#### Task requirements
Lines to return, exactly: from the line with "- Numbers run" to the line with "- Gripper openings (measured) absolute" in the entries below, both included.

#### Data supplied
....
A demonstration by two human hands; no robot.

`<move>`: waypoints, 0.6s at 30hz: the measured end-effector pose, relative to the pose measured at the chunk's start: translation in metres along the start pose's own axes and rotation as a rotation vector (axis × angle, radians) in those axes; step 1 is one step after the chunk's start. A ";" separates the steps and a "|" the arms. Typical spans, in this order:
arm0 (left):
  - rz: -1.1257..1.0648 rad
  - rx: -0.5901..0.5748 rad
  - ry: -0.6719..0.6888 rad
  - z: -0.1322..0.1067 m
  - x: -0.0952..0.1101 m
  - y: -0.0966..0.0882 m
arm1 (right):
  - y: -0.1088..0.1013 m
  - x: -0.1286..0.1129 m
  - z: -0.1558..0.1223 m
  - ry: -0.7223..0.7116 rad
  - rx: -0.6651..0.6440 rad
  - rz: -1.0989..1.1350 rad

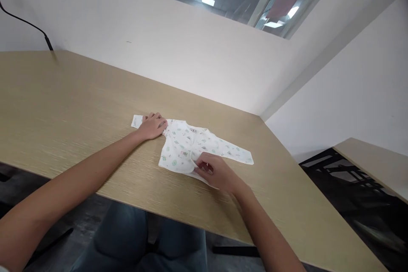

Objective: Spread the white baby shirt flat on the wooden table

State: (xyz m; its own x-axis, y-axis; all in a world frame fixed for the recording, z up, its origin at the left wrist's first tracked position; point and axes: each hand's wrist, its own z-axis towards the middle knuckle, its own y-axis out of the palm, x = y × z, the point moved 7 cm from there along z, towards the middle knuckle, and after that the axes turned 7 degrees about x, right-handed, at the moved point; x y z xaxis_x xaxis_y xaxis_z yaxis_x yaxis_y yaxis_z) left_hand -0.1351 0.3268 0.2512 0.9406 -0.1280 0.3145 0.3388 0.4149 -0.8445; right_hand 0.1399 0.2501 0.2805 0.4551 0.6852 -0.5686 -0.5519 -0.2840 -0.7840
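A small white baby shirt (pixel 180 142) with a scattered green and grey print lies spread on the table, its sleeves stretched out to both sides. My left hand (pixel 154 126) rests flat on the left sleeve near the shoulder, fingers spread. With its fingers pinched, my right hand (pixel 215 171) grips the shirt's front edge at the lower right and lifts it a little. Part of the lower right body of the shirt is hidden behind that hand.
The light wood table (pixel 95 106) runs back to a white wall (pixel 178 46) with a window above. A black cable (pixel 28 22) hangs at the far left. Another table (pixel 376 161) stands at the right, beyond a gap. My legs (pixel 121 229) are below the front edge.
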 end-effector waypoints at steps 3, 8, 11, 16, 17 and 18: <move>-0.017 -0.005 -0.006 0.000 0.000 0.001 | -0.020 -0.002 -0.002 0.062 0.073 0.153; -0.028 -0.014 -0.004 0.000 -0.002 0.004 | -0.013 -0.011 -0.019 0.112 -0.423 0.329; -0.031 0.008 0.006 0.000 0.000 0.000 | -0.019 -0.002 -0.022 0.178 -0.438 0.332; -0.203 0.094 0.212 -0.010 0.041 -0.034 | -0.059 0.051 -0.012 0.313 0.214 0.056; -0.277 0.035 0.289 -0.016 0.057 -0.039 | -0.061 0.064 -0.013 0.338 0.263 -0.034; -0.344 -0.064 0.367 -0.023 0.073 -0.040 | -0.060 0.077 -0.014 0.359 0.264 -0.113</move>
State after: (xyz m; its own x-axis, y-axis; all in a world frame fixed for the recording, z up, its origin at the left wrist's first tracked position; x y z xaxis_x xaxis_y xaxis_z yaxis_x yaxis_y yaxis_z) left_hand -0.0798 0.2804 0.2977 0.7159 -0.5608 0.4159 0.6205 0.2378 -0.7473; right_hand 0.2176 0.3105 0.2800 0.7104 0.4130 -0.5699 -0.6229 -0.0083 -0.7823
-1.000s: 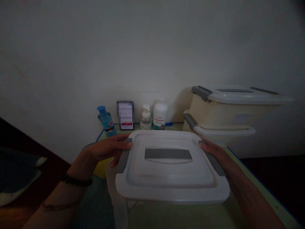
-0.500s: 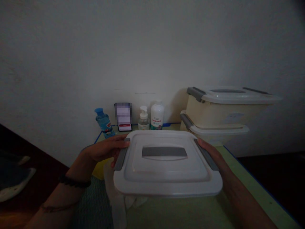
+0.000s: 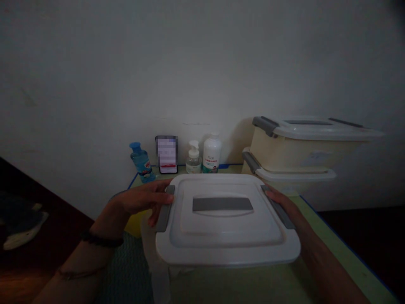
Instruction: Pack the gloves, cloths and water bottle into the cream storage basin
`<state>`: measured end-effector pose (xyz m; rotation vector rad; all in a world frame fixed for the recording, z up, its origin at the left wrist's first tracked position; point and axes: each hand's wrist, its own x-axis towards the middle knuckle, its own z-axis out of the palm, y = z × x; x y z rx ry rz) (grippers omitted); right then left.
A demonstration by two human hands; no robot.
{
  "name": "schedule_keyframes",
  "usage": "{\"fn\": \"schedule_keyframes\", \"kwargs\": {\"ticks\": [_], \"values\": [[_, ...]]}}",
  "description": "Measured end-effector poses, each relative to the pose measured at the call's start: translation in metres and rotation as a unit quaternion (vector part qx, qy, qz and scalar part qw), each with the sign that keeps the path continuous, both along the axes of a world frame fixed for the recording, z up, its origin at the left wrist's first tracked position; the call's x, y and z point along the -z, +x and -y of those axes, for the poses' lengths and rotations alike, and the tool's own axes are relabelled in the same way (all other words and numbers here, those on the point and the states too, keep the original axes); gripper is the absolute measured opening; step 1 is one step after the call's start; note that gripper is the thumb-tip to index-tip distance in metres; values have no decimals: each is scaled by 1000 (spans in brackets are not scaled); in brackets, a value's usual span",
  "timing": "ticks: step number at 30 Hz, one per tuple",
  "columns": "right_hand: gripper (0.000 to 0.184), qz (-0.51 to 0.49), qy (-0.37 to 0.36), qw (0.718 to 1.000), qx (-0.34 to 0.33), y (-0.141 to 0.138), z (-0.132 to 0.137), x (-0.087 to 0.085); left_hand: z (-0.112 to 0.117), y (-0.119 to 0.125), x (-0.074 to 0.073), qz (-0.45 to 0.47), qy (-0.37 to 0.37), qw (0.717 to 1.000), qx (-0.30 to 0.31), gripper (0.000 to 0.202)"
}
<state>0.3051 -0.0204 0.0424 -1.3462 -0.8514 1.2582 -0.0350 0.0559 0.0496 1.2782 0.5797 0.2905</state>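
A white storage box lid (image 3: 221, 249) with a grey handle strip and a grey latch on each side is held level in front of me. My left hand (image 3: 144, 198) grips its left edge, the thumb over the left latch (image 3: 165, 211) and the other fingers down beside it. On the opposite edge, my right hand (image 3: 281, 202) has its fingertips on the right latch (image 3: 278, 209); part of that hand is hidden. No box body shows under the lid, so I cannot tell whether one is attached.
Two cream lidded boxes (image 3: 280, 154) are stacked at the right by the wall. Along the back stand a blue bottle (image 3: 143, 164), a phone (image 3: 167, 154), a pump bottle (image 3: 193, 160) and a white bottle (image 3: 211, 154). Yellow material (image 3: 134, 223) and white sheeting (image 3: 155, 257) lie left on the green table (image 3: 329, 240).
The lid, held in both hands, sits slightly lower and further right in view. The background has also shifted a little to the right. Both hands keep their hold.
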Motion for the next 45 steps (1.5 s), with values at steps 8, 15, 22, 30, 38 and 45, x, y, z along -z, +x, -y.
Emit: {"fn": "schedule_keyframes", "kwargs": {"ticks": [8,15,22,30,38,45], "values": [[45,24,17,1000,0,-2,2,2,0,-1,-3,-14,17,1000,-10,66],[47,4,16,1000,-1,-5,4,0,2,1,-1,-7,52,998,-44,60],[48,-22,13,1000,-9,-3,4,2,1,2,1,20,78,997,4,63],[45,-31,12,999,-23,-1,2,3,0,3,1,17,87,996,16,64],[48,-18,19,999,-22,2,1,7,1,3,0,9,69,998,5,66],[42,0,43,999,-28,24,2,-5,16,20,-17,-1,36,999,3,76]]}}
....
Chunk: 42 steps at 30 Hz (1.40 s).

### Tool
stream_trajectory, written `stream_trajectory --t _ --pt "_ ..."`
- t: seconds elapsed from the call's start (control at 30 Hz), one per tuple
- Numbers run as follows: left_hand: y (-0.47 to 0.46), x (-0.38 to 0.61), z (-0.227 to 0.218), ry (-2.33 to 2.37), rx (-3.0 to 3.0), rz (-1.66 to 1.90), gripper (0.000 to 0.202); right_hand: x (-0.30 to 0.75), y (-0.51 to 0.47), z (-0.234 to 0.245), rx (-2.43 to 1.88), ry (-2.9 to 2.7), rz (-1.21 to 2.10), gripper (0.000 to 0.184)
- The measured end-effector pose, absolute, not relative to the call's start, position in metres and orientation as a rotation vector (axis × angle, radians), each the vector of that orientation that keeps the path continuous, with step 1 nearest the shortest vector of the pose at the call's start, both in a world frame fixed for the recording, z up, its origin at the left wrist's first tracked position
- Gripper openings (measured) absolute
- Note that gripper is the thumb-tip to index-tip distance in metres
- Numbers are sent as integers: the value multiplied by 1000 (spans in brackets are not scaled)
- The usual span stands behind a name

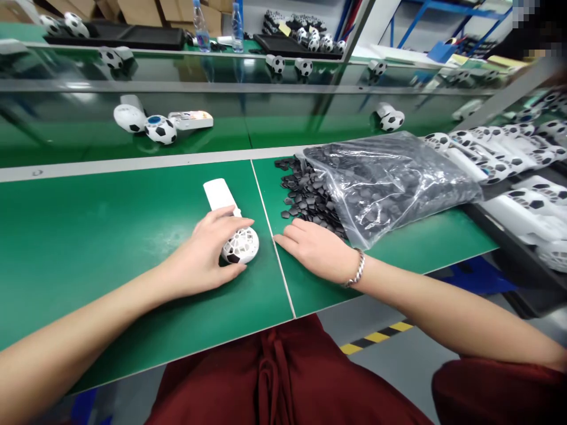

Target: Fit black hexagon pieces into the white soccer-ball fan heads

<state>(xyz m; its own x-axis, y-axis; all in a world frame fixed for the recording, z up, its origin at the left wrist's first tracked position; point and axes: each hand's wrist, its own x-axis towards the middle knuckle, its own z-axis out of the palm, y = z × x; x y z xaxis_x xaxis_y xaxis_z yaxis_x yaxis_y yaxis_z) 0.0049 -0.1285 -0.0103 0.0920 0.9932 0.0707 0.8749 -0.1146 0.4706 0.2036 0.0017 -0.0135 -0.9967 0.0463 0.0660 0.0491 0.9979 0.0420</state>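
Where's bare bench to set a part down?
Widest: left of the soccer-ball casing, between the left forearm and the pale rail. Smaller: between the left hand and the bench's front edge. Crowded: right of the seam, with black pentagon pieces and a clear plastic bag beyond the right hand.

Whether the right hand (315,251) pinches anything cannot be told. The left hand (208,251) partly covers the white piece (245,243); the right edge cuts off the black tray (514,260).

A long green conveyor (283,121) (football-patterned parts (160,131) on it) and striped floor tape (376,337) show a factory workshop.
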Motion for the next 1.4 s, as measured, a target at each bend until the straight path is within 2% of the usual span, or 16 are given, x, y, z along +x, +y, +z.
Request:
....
#### Solved exercise
- Numbers run as follows: left_hand: y (-0.47 to 0.46), x (-0.38 to 0.61), z (-0.227 to 0.218), ry (-2.33 to 2.37), rx (-3.0 to 3.0), rz (-1.66 to 1.90), gripper (0.000 to 0.202); right_hand: x (-0.30 to 0.75), y (-0.51 to 0.47), z (-0.234 to 0.245), rx (-2.43 to 1.88), ry (-2.9 to 2.7), rz (-1.21 to 2.10), gripper (0.000 to 0.184)
- The measured end-effector pose, absolute, not relative to the call's start, position in metres and orientation as a rotation vector (axis × angle, radians), each the vector of that orientation that keeps the path continuous, with step 1 nearest the shortest vector of the pose at the call's start, both in a world frame fixed for the recording, z up, its origin at the left wrist's first tracked position
- Gripper openings (measured) absolute

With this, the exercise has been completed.